Re: [PATCH] MINOR: cli: ability to change a server's name

Willy Tarreau Thu, 22 Jun 2017 15:28:38 -0700

On Thu, Jun 22, 2017 at 11:46:12AM -0700, Joseph Lynch wrote:
> Hm, I'm still struggling to understand why this is a problem as an
> option for operators, sorry if I'm being dense!


No it's not because you're dense, it's simply because you're using a
very small subset of haproxy's features and in *your* environment,
the name is just a random piece of information. In other places it's
a primary key to a number of things. In fact the server's name should
be seen as a technical internal identifier that happens to be user
visible. It's very much like the numerical id and is even interchangeable
with it. BTW as you noticed, it's stored in srv->id. There are places in
the code just like external tools which heavily rely on this strong 1:1
unicity. I'm not judging whether or not it was a good or bad initial
choice and whether or not it's still a good choice, it's just a fact
that it exists, for SNMP monitoring, for log analysis, for the health
checks when "http-check send-state" is used, in the agent, in the
unique-id header, in http-send-name-header, maybe even for the peers
protocol (I don't remember), for internal lookups. Changing this internal
ID on the fly doesn't seem like a good idea to me just because we suddenly
change this mapping *after* it was resolved and applied. The whole process
relies on some consistency. If you dump the stats and you see for server
srv1 "UP via bck2/srv1", this bck2/ srv1 does exist and is guaranteed to
exist for the whole life of the process, which allows the stats to pause
on full buffers and continue in the middle of a dump because the state
doesn't change below it, which allows external tools too recursively
check the bck2/srv1 stats in the same dump which is guaranteed to exist,
etc. Or even worse, you click on the stats page to disable 4 servers,
their names are sent, but due to the way the request arrives in partial
segments, they're processed as data arrives, and in the middle, your
service controller renames some servers so certain operations are applied
to different servers, or multiple times to the same one and none to another
one.

It's hard for me to enumerate good examples of inconsistencies in a
system where the consistency is guaranteed by design and has always
been granted, because everything was built on top of such an assumption,
so while some of the breakage is easy to predict, a lot more has to be
discovered.

> > The server state is a perfect example of huge breakage that would be
> > caused by such a change. In short, you start with the names from the
> > configuration file, which are looked up in the state file, then the
> > names are changed, and once dumped, they are different. So upon next
> > reload, nothing matches at all.
> 
> As long as the configuration file is updated before updating the name
> this should be fine, shouldn't it?

That's the theory, probably that *you* are going to do it. Matching logs
against configs is another game. Also when a log is emitted after a long
session, what name do you dump, the one the session started on or the
one the session ended on ?

> I was under the impression that
> best practice for using dynamic HAProxy server features was always to
> write out the modified configuration file when sending socket
> commands.

It depends on the changes. For all changes that are made in order to
avoid a reload, that's indeed the case. For regular operations, most
often it's not (eg: change a server's weight during backups etc).

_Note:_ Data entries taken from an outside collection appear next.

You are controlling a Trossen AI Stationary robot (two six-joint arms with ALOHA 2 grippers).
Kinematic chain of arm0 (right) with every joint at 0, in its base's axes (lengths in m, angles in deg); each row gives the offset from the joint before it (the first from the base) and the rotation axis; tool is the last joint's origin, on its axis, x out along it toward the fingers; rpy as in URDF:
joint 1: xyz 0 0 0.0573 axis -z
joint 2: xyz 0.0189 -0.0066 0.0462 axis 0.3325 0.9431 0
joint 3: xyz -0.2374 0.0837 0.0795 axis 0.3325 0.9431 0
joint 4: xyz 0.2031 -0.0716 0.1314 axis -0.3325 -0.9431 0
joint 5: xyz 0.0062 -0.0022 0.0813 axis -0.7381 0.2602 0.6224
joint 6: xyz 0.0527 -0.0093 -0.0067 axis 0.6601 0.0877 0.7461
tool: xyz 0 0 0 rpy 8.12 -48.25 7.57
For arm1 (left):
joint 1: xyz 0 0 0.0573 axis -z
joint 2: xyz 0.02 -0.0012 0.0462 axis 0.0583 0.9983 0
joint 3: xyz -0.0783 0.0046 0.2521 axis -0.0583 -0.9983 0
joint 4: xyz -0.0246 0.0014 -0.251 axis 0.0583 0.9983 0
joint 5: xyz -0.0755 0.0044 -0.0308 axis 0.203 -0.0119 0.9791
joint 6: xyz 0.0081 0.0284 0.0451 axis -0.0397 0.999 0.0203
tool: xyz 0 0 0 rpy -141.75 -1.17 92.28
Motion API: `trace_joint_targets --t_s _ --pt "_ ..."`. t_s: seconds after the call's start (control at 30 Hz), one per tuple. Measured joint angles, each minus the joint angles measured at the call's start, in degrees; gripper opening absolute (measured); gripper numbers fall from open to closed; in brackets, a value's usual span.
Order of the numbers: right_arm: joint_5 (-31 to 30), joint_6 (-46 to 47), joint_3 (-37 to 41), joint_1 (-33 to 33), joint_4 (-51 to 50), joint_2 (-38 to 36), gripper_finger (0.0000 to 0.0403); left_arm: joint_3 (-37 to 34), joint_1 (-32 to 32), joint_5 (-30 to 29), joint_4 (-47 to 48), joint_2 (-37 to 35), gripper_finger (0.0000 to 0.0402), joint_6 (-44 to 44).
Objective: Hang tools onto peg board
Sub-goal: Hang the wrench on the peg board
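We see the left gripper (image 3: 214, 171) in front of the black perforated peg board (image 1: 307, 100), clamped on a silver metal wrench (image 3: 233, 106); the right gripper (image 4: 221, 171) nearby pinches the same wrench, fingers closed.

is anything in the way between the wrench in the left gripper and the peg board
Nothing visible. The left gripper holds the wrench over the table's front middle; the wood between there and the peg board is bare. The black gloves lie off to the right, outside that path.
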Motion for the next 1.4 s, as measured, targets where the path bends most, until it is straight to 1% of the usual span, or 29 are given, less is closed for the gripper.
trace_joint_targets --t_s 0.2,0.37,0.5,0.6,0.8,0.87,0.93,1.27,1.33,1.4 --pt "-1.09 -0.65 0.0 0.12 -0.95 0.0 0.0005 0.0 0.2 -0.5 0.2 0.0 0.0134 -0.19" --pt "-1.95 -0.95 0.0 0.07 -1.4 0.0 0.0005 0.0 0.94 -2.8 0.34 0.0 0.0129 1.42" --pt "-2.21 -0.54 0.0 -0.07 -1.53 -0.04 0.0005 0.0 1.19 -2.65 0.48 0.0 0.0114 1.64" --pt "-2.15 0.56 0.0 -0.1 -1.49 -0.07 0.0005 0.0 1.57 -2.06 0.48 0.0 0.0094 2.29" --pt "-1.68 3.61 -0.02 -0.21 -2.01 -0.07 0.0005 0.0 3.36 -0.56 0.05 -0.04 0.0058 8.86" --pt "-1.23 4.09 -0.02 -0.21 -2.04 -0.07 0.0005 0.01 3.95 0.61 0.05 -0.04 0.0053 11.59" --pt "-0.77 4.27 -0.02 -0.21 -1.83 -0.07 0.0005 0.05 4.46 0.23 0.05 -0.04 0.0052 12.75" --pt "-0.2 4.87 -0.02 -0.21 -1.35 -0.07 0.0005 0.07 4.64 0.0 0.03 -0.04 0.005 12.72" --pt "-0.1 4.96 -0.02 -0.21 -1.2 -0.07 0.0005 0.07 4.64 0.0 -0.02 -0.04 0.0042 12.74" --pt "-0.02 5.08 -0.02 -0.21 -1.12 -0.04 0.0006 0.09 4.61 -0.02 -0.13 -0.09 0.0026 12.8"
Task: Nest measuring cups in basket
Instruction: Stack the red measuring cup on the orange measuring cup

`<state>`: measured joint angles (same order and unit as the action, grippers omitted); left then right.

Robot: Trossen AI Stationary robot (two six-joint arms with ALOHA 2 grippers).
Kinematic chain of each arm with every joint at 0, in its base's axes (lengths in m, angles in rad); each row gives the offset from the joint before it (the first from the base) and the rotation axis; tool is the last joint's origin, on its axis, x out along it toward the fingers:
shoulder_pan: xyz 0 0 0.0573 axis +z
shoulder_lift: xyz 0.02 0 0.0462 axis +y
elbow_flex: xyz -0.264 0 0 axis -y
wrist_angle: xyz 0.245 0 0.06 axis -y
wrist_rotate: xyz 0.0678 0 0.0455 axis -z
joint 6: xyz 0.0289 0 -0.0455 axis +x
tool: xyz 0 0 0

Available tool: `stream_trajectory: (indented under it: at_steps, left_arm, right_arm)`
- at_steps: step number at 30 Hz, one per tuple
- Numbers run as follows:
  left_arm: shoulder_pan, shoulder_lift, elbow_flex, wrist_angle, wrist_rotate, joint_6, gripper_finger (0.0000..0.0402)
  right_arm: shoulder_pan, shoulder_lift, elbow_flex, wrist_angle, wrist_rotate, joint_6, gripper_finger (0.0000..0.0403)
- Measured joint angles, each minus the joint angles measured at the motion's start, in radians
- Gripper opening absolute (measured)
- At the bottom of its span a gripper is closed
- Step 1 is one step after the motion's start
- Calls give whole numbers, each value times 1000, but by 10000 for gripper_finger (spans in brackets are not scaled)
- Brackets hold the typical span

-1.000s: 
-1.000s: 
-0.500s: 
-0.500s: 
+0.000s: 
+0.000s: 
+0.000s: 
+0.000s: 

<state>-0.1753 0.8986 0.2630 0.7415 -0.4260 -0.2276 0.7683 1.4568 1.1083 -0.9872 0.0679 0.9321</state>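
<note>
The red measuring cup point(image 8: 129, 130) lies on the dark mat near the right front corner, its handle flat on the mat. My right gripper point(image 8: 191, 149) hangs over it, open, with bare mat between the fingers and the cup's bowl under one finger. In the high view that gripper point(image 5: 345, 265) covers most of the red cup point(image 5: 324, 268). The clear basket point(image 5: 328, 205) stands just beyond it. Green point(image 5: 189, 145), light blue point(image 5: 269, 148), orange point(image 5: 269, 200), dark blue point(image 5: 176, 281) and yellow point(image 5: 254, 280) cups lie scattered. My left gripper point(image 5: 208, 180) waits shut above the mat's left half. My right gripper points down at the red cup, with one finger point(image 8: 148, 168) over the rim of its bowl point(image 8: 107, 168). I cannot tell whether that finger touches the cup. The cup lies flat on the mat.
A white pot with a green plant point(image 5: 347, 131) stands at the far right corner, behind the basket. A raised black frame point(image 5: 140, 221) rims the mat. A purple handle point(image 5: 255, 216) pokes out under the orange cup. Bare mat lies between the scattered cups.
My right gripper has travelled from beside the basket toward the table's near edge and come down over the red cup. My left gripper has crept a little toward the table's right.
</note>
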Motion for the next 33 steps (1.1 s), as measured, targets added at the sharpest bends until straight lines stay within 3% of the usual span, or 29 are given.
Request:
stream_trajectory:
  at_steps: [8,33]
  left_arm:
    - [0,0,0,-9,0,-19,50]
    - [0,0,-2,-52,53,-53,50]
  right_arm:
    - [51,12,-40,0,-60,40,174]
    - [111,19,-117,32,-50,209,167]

> That way reloads are consistent, and if someone really needs
> to know what exactly is happening right now in the running process
> that's what show stat or show servers state is for? I'm also
> struggling to see why the state file is an issue, my understanding is
> that you save the server state file before a reload, so why would you
> send a name update after you save the server sate?

It could be the other way around in fact, it's people not dumping the
server state as often as the name updates, for whatever reasons. And
it could be seen differently as well, why would someone replace a
server's internal name after everything was mapped on it ? :-)

> > For me it's a more general problem of inconsistency between the 
> > configuration
> > and what is running. For example if you have this :\
> 
> I very much agree, I just thought that we were already going down this
> path with dynamically updating addrs and using server templates (which
> introduce config-runtime drift as well).

Server templates are a very good example : the server names are automatic
numbers. If you happen to rename a server belonging to a template, there's
no way you'll be able to find it again in the state file since you cannot
change its name in the configuration.

> As long as whatever is doing
> the socket manipulation (in our case synapse), does file configuration
> changes first shouldn't this be reasonably ok?

I'm pretty fine with changing a lot of things in the config file and in
the internal state at run time, as long as these elements are not keys
to basically everything built around. I don't want the processes to
become inconsistent just because the root keys of certain strong
relations between objects and processes (logs/stats/...) are broken at
run time. I'd rather help you bring in the ability to directly manipulate
the server you need base on the data you get without having to perform a
painful initial lookup to discover a name matching an entry.

> >
> >     backend foo
> >          use-server srv1 if rule1
> >          use-server srv2 if rule2
> >          server srv1 1.1.1.1:80
> >          server srv2 2.2.2.2:80
> >
> > Do you know what happens once you'll switch the names over the CLI ? (hint:
> > I know).
> 
> My understanding is that we'd continue sending to the original
> servers. I do see this would be bad, but isn't the requirement on the
> user to not do this, specifically if you have use-server rules then
> you have to reload the config to pick up changes in backends?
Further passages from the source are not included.